Actually he starts a number of hares in the form of serious themes, any one of which would have provided an adequate focus for his book. In Benny Carricker and in General Beal, for example, we have tantalizing glimpses of the new man who has added the air to his dimensions. Benny, though not fully drawn, is convincing in his insouciant insubordination and pungent speech. Beal taking to the air while others resolve his problems for him is also memorable. He raises also the question of what kind of leadership a war demands, but though we are told at the end that Beal's qualities are more indispensable than those of Jo-Jo Nichols, the Jove-like Deputy Chief of Air Staff, we never get at his essence.

The crisis in Cozzens' book deals with Jim Crowism at the base and in the community at large. Several characters exist only to exacerbate the tension by trying to see that justice is done. A nice sense of irony is displayed in some of the central scenes. But then, as personal crises are resolved, the social problem recedes, and it becomes clear that it is only a piquant element, not the real focus of Cozzens' concern.
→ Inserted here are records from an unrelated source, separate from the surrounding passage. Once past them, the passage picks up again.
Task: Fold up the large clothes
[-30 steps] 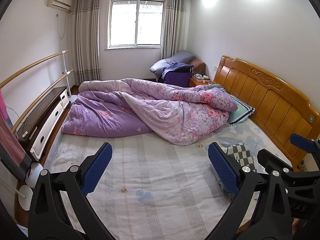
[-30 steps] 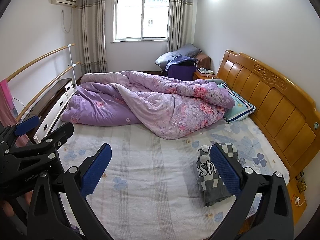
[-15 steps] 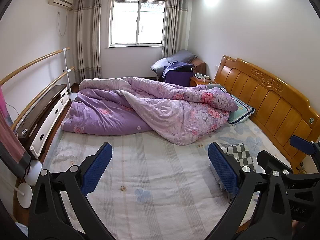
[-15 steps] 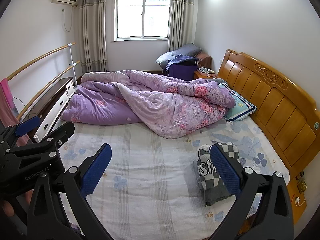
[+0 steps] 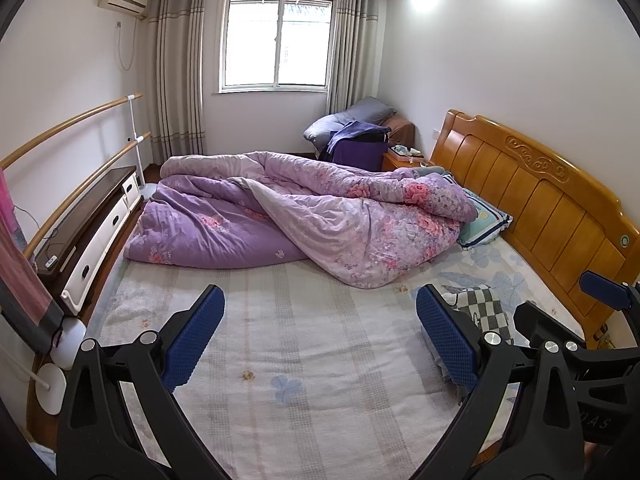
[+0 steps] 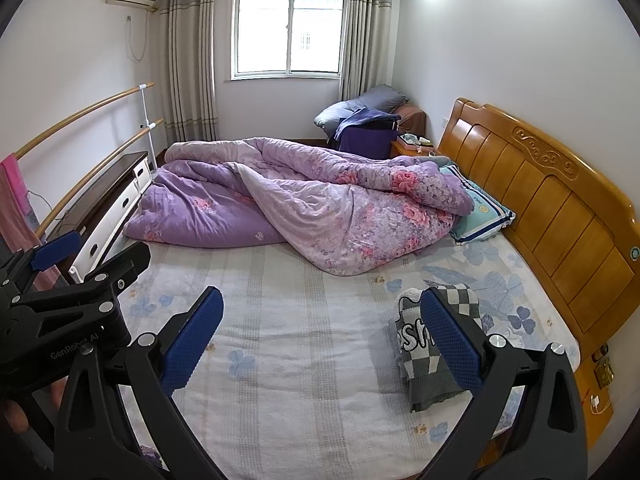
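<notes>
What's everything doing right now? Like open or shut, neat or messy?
Left gripper: open, empty, above the bed.
Right gripper: open, empty.
Checkered garment: folded up, lying on the sheet near the headboard.
Purple quilt: rumpled, heaped across the far half of the bed.
Pillow: partly under the quilt.
Curtains: drawn aside.
Window: looks shut.
Cabinet drawers: shut.

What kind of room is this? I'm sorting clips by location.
A home bedroom, most likely: a bed with a wooden headboard, a rumpled purple floral quilt and a pillow, with a curtained window behind.
</notes>
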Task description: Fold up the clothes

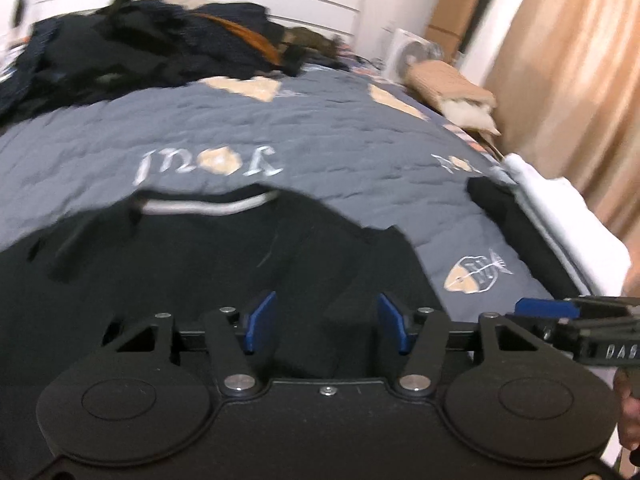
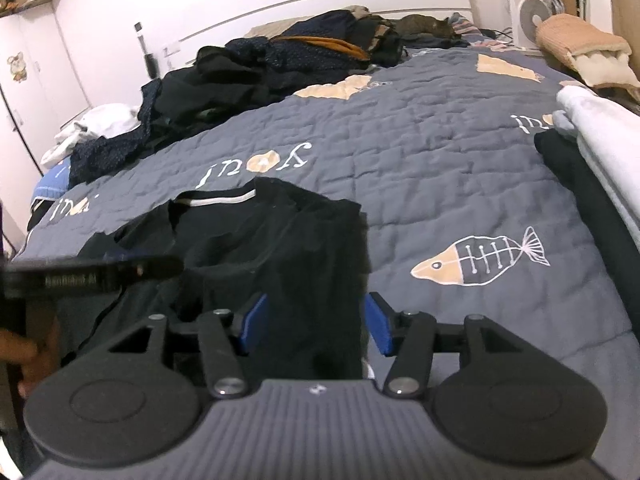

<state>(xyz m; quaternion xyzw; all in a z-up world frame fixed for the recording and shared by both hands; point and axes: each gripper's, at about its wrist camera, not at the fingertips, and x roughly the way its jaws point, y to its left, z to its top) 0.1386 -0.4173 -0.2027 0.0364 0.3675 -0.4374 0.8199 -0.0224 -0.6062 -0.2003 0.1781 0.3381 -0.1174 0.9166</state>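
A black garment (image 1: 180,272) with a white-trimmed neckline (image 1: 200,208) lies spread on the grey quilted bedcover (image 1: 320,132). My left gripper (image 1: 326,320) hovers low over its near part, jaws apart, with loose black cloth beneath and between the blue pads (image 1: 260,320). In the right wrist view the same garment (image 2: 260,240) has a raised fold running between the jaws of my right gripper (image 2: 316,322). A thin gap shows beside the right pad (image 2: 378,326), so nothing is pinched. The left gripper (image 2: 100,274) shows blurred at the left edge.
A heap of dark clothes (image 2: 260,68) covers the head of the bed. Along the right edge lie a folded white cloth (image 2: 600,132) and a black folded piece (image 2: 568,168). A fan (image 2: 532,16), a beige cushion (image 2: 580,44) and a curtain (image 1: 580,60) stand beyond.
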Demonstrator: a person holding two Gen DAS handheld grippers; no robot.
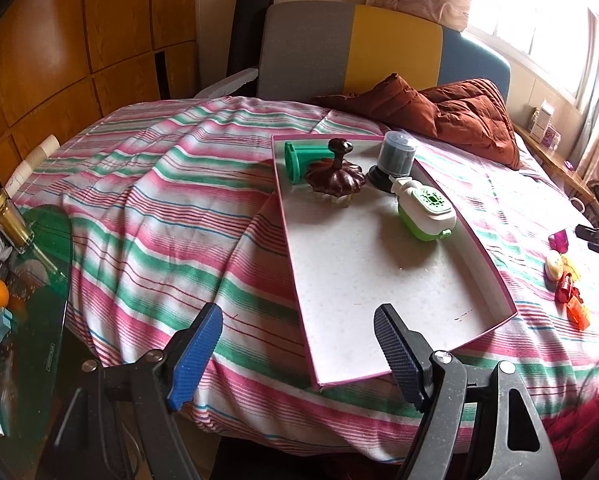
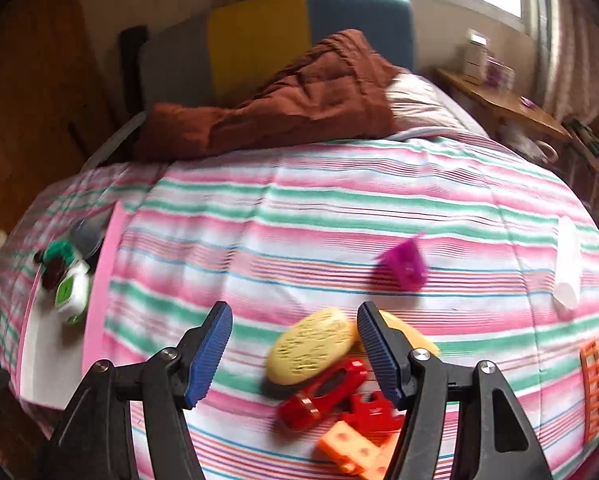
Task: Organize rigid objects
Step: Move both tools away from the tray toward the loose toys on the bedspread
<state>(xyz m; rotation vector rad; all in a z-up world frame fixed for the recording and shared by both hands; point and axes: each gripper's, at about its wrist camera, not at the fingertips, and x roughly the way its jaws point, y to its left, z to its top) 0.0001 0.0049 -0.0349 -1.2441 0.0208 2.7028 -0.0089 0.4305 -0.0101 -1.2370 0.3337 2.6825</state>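
The shallow white tray with a pink rim (image 1: 379, 280) lay on the pink, green and white striped bedspread (image 1: 159, 200), and four rigid things sat bunched at its far end: a green plastic spool (image 1: 299, 159) on its side, a dark brown lobed lid with a knob (image 1: 333, 174) just beside it, a grey cylindrical container on a black base (image 1: 395, 156), and a white and green plastic case (image 1: 425, 210) nearest of the four. The left gripper (image 1: 298, 356) hung over the tray's near corner, its blue-padded jaws spread with nothing between them. Off to the right of the tray, on the bare bedspread, lay a loose cluster: a pale yellow oval soap-like piece (image 2: 313, 346), a red toy car (image 2: 323, 392), an orange block with round holes (image 2: 351, 448) and, a little farther off, a magenta plastic gem-shaped piece (image 2: 405, 266). The right gripper (image 2: 295, 354) stood above that cluster, blurred, jaws spread and gripping nothing. A rust-brown quilted blanket (image 2: 291, 108) lay heaped at the far end of the bed.
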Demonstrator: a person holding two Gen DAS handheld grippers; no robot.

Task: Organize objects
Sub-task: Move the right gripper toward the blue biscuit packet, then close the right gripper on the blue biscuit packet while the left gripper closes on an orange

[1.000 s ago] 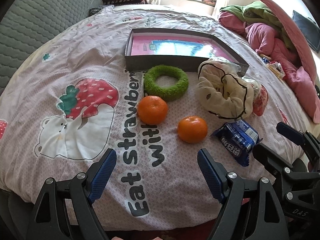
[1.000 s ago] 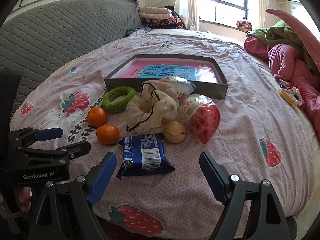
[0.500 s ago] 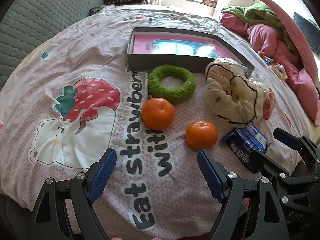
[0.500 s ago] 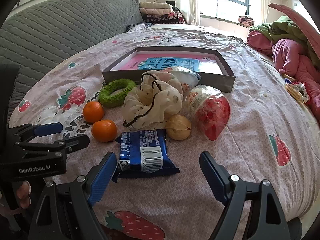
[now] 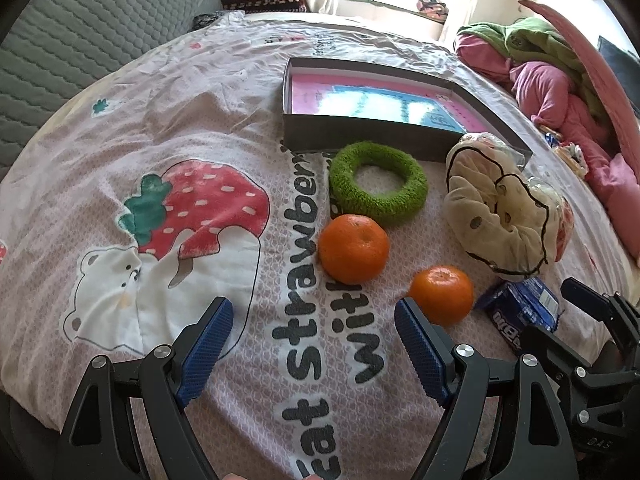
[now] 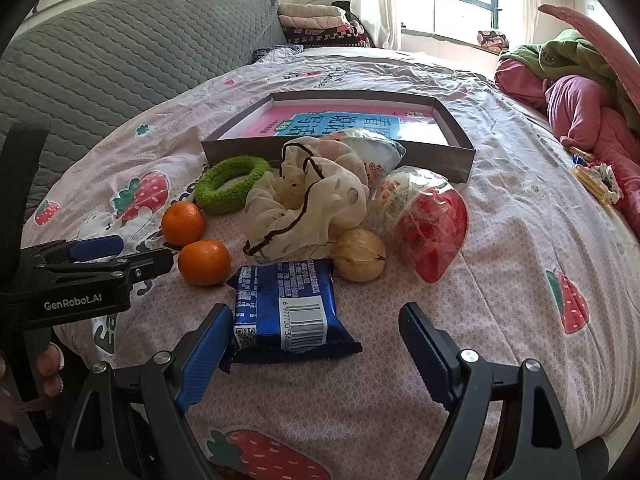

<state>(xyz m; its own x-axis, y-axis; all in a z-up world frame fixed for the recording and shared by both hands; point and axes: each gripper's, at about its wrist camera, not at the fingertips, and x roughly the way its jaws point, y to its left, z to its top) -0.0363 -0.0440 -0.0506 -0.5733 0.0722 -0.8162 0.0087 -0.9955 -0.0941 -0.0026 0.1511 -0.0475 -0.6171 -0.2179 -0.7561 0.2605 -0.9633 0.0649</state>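
Note:
On the bed lie two oranges (image 5: 354, 249) (image 5: 441, 294), a green ring (image 5: 378, 183), a cream dotted cloth (image 5: 496, 216), a blue snack packet (image 6: 288, 308), a pale round fruit (image 6: 359, 260) and a red-and-white bag (image 6: 424, 222). A grey shallow box (image 5: 360, 132) holding a pink book stands behind them. My left gripper (image 5: 314, 350) is open and empty, just short of the oranges. My right gripper (image 6: 316, 346) is open, with the blue packet lying between its jaws; it also shows in the left wrist view (image 5: 584, 308).
A grey quilted headboard (image 6: 100, 60) runs along the left. Pink and green bedding (image 6: 580, 92) is piled at the right. Folded blankets (image 6: 316, 24) are stacked at the far end by the window. Small wrappers (image 6: 596, 176) lie at the right edge.
Both grippers have moved forward toward the objects. The oranges sit nearer my left jaws, and the blue packet now lies between my right jaws.

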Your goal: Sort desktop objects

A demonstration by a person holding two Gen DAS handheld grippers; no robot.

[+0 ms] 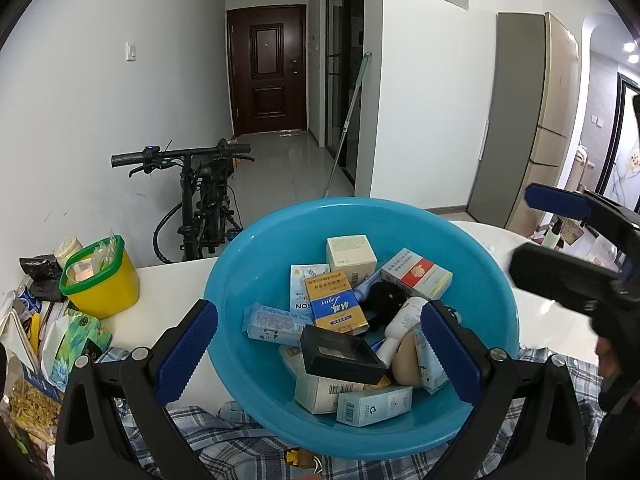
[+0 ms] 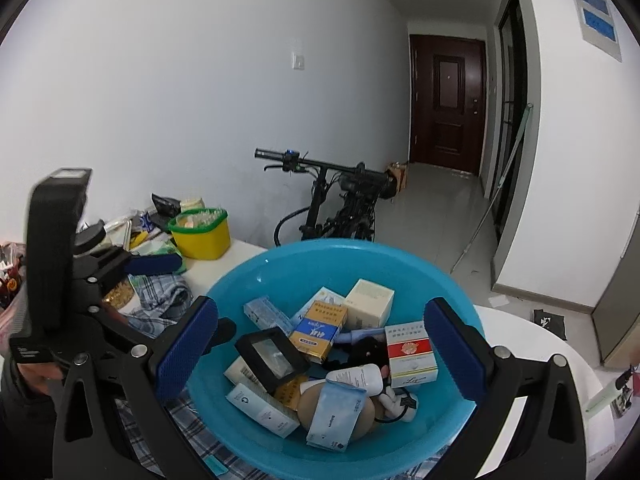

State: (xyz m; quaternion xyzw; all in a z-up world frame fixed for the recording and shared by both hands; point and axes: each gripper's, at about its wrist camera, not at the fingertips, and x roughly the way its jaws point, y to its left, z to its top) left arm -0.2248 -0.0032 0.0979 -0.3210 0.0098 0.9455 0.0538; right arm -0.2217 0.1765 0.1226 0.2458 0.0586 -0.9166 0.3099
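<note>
A blue plastic basin (image 1: 256,264) stands on a white table, also in the right wrist view (image 2: 280,272). It holds several small boxes, a yellow-blue carton (image 1: 334,306), a black flat case (image 1: 340,354), a red-white box (image 2: 410,354), a white bottle (image 2: 360,378) and a black plush toy (image 1: 386,300). My left gripper (image 1: 320,356) is open, its fingers either side of the basin's near part. My right gripper (image 2: 322,354) is open over the basin, empty.
A yellow tub with a green rim (image 1: 100,280) stands on the table at the left beside snack packets (image 1: 76,336). A plaid cloth (image 1: 224,432) lies under the basin. A black bicycle (image 1: 200,200) stands behind the table.
</note>
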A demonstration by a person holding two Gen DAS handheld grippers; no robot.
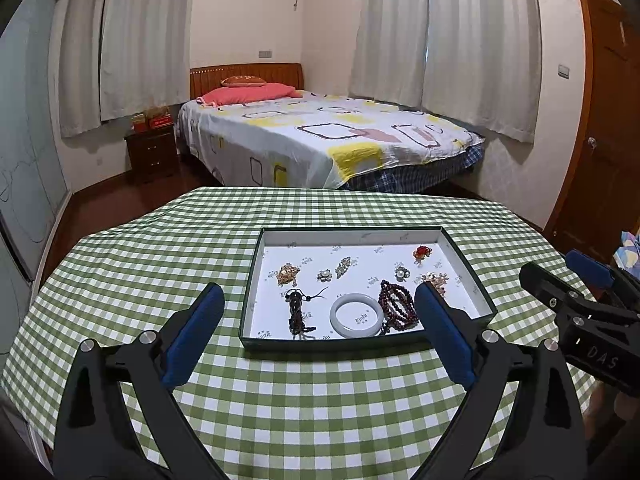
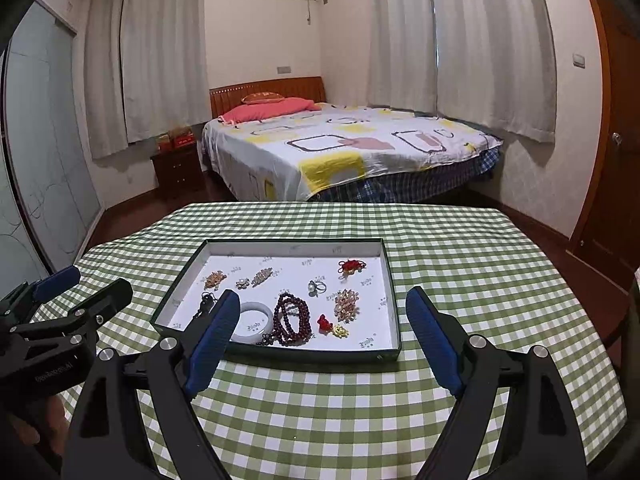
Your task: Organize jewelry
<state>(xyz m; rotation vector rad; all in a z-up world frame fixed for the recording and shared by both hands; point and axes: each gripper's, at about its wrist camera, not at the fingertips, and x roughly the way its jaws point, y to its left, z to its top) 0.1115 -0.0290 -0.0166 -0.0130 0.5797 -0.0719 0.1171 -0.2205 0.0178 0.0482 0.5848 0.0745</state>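
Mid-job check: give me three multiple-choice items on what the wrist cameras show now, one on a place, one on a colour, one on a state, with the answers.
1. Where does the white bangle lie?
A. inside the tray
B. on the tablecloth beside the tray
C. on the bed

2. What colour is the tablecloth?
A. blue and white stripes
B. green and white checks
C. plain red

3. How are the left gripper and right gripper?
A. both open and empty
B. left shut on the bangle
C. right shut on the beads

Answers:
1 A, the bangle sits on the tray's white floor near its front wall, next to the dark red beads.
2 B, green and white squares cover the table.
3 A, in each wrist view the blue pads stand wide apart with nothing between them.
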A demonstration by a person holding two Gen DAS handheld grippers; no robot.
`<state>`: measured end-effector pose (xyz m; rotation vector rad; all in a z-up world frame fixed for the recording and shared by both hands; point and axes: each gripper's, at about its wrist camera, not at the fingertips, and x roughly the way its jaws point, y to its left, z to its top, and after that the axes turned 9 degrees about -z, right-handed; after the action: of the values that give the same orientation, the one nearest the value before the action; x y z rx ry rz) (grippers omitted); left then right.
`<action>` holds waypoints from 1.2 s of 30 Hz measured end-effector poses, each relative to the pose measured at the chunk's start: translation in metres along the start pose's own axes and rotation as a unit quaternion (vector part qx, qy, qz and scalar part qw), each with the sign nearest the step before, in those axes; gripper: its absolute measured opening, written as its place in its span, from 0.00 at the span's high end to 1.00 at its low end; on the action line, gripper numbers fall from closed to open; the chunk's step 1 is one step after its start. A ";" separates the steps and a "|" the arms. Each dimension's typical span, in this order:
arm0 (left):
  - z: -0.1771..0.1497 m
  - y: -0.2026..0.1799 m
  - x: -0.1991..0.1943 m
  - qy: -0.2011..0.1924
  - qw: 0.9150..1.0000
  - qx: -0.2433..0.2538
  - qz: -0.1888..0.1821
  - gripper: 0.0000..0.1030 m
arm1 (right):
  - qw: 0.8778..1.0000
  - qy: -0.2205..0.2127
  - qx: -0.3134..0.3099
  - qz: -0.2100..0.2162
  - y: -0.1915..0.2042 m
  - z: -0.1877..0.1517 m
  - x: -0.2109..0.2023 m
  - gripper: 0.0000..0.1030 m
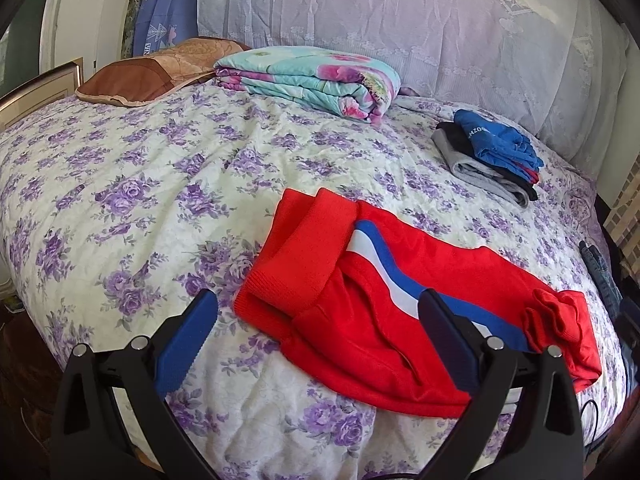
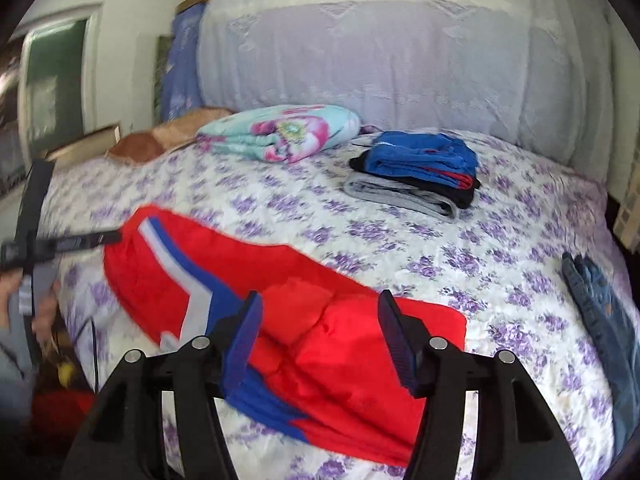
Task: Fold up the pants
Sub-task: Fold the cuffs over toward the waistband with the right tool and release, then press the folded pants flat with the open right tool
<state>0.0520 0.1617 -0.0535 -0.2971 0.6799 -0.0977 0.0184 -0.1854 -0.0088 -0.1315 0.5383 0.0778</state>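
The red pants (image 1: 372, 312) with a white and blue side stripe lie folded on the bed (image 1: 140, 208), near its front edge. The ribbed waistband is turned over on top, and the leg cuffs rest bunched at the other end.

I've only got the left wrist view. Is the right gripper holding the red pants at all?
Observer: No. The right gripper is open, with its pads apart above the red pants and nothing gripped.
Operator: Which part of the pants is it over?
Observer: The end where the cuffs appear folded back onto the legs.
Operator: How does my left gripper look from that side?
Observer: A hand holds the left gripper at the waistband end. One finger's tip is at the pants' edge, but it is too blurred to tell whether it touches.
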 end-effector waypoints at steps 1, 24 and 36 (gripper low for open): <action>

Thus there is both too much and too little. There is a wealth of authentic detail, but the whole is a blur, a huge Delacroix canvas that becomes a little tiresome, no matter how engaging the parts. In short, the cross-section seems played out in serious writing except as an elementary device for readers who cannot keep their eyes on a complex object. What is needed is a more intensive application of the qualities of objectivity and balanced selection to a smaller segment of experience. Where an author has found value and meaning he should make it possible for the reader to disengage them. And where they do not exist, that itself is a meaning which needs to be brought into focus.